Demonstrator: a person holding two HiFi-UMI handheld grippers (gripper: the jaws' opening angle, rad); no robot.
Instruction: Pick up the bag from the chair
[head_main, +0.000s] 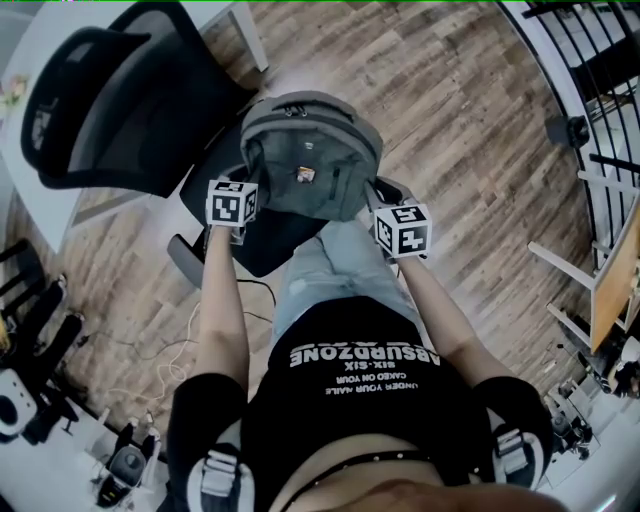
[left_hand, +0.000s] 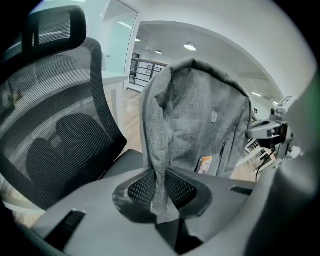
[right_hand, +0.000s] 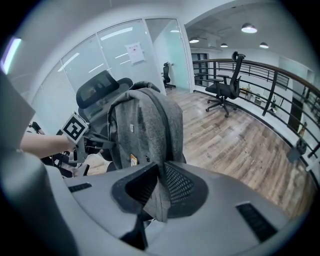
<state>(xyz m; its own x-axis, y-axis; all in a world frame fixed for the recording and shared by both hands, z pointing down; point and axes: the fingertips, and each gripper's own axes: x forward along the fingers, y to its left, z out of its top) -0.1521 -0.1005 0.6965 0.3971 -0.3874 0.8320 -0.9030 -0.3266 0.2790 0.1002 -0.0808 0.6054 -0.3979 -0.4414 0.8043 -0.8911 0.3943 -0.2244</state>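
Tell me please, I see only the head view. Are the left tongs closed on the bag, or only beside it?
Observer: Closed. The left gripper view shows the left tongs pinching a fold of the bag fabric.
Operator: And the right tongs?
Observer: The right gripper view shows the right tongs shut on a fabric fold too, at the bag's other side.
Operator: Is anything standing beyond the bag?
Observer: Yes, the right gripper view shows a second office chair farther off, beside a railing.

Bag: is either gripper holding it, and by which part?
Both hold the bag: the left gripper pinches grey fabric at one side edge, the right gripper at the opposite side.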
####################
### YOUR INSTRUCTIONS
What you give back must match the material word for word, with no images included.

### EXERCISE OUTPUT
Demonstrator: a person holding two HiFi-UMI handheld grippers (gripper: the jaws' opening angle, rad); no robot.
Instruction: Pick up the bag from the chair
[head_main, +0.000s] 
[left_hand, +0.000s] 
[right_hand, +0.000s] 
<state>(xyz m; its own x-axis, y-axis; all in a world frame fixed for the recording and shared by both hands, z pointing down; point and axes: the fingertips, and each gripper's own axes: x forward along the fingers, y to its left, z out of its top) -0.1521 -0.1005 0.6965 0.3971 -0.3874 0.8320 -0.9030 -0.3266 0.2790 0.1002 -0.0808 0.6054 -0.3979 -0.4414 0.8043 -0.8911 0.3943 -0.2244</state>
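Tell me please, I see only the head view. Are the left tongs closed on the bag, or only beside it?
Observer: Closed. The left gripper view shows the left tongs pinching a fold of the bag fabric.
Operator: And the right tongs?
Observer: The right gripper view shows the right tongs shut on a fabric fold too, at the bag's other side.
Operator: Is anything standing beyond the bag?
Observer: Yes, the right gripper view shows a second office chair farther off, beside a railing.

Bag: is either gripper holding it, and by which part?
Both hold the bag: the left gripper pinches grey fabric at one side edge, the right gripper at the opposite side.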

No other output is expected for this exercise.